* **LISTED RECORDS**
===============

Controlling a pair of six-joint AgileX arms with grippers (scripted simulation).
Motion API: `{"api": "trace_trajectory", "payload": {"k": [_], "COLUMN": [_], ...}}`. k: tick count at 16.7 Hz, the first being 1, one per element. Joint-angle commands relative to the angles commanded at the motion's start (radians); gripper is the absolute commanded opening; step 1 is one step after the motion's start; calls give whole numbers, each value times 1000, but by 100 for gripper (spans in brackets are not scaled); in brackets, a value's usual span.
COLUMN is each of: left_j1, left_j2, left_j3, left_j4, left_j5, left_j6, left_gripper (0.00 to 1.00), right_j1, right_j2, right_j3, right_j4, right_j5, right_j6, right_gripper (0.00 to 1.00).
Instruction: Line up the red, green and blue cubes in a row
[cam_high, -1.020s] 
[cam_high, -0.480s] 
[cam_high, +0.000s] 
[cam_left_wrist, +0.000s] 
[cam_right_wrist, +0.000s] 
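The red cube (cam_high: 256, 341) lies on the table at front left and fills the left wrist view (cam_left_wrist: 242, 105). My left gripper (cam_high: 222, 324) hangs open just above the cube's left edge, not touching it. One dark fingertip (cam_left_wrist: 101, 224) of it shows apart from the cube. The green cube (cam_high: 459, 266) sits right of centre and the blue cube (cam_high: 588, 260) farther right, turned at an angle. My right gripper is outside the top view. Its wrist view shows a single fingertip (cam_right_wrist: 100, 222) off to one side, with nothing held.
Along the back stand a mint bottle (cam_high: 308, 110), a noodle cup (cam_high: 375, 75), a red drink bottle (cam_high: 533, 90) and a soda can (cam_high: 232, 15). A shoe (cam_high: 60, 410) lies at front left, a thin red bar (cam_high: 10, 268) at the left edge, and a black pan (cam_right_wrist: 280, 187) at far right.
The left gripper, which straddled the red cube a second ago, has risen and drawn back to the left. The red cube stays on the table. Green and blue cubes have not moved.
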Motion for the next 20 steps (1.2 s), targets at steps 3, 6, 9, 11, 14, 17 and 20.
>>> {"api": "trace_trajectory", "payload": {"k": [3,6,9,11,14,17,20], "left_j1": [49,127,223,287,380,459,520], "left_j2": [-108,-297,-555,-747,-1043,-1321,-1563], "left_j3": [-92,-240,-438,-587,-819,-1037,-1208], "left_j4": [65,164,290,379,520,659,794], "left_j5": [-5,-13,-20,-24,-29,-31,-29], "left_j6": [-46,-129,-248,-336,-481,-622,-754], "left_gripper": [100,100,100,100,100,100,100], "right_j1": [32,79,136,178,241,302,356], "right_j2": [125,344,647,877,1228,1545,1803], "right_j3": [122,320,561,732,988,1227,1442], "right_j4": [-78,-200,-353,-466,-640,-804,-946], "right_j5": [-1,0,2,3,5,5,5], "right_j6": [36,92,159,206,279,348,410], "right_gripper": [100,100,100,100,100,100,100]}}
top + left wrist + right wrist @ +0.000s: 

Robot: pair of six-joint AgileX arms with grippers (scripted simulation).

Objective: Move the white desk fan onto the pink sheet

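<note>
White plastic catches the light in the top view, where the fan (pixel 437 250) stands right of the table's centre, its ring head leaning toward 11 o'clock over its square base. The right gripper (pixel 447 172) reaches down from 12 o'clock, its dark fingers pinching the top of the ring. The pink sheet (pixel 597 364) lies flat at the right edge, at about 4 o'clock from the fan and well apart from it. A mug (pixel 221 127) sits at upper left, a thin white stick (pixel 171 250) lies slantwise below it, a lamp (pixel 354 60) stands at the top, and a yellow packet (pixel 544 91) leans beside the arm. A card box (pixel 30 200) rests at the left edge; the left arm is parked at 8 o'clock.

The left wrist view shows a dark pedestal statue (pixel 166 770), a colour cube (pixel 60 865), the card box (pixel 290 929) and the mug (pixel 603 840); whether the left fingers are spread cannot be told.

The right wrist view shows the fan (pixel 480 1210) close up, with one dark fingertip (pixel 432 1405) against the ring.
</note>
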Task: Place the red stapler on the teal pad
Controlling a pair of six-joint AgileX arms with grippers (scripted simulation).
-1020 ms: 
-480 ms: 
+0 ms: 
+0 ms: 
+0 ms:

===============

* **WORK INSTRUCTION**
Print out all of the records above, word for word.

* **ANSWER SECTION**
Controlling a pair of six-joint AgileX arms with grippers (scripted simulation).
Motion API: `{"api": "trace_trajectory", "payload": {"k": [_], "COLUMN": [_], ...}}`. k: tick count at 16.7 Hz, the first being 1, one per element. Joint-angle commands relative to the angles commanded at the motion's start (radians); gripper is the absolute commanded opening; step 1 is one step after the motion's start; calls give whole numbers, each value times 1000, but by 100 for gripper (spans in brackets are not scaled); in brackets, a value's usual span.
COLUMN is each of: left_j1, left_j2, left_j3, left_j4, left_j5, left_j6, left_gripper (0.00 to 1.00), right_j1, right_j2, right_j3, right_j4, right_j5, right_j6, right_gripper (0.00 to 1.00).
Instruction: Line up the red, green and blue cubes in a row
[cam_high, -1.020s] 
[cam_high, -0.480s] 
[cam_high, +0.000s] 
[cam_left_wrist, +0.000s] 
[cam_right_wrist, +0.000s] 
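The red cube (cam_high: 256, 341) lies on the table at front left and fills the left wrist view (cam_left_wrist: 242, 105). My left gripper (cam_high: 222, 324) hangs open just above the cube's left edge, not touching it. One dark fingertip (cam_left_wrist: 101, 224) of it shows apart from the cube. The green cube (cam_high: 459, 266) sits right of centre and the blue cube (cam_high: 588, 260) farther right, turned at an angle. My right gripper is outside the top view. Its wrist view shows a single fingertip (cam_right_wrist: 100, 222) off to one side, with nothing held.
Along the back stand a mint bottle (cam_high: 308, 110), a noodle cup (cam_high: 375, 75), a red drink bottle (cam_high: 533, 90) and a soda can (cam_high: 232, 15). A shoe (cam_high: 60, 410) lies at front left, a thin red bar (cam_high: 10, 268) at the left edge, and a black pan (cam_right_wrist: 280, 187) at far right.
The left gripper, which straddled the red cube a second ago, has risen and drawn back to the left. The red cube stays on the table. Green and blue cubes have not moved.
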Motion for the next 20 steps (1.2 s), targets at steps 3, 6, 9, 11, 14, 17 and 20.
>>> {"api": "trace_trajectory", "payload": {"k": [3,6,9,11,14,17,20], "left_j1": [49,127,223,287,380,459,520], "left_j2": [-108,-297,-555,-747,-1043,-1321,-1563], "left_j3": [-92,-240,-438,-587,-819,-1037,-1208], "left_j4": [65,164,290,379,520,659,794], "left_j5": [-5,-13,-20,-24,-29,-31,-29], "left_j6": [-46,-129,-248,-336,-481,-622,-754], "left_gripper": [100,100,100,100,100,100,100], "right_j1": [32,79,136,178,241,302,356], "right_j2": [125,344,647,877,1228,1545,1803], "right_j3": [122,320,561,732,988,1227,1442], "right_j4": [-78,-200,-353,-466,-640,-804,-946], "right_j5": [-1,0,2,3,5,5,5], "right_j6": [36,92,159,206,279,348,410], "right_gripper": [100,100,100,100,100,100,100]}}
top + left wrist + right wrist @ +0.000s: 

Robot: pair of six-joint AgileX arms with grippers (scripted simulation).

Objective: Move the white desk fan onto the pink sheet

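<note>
White plastic catches the light in the top view, where the fan (pixel 437 250) stands right of the table's centre, its ring head leaning toward 11 o'clock over its square base. The right gripper (pixel 447 172) reaches down from 12 o'clock, its dark fingers pinching the top of the ring. The pink sheet (pixel 597 364) lies flat at the right edge, at about 4 o'clock from the fan and well apart from it. A mug (pixel 221 127) sits at upper left, a thin white stick (pixel 171 250) lies slantwise below it, a lamp (pixel 354 60) stands at the top, and a yellow packet (pixel 544 91) leans beside the arm. A card box (pixel 30 200) rests at the left edge; the left arm is parked at 8 o'clock.

The left wrist view shows a dark pedestal statue (pixel 166 770), a colour cube (pixel 60 865), the card box (pixel 290 929) and the mug (pixel 603 840); whether the left fingers are spread cannot be told.

The right wrist view shows the fan (pixel 480 1210) close up, with one dark fingertip (pixel 432 1405) against the ring.
</note>
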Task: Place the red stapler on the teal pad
Controlling a pair of six-joint AgileX arms with grippers (scripted simulation).
-1020 ms: 
-480 ms: 
+0 ms: 
+0 ms: 
+0 ms:

The exercise was answered completely.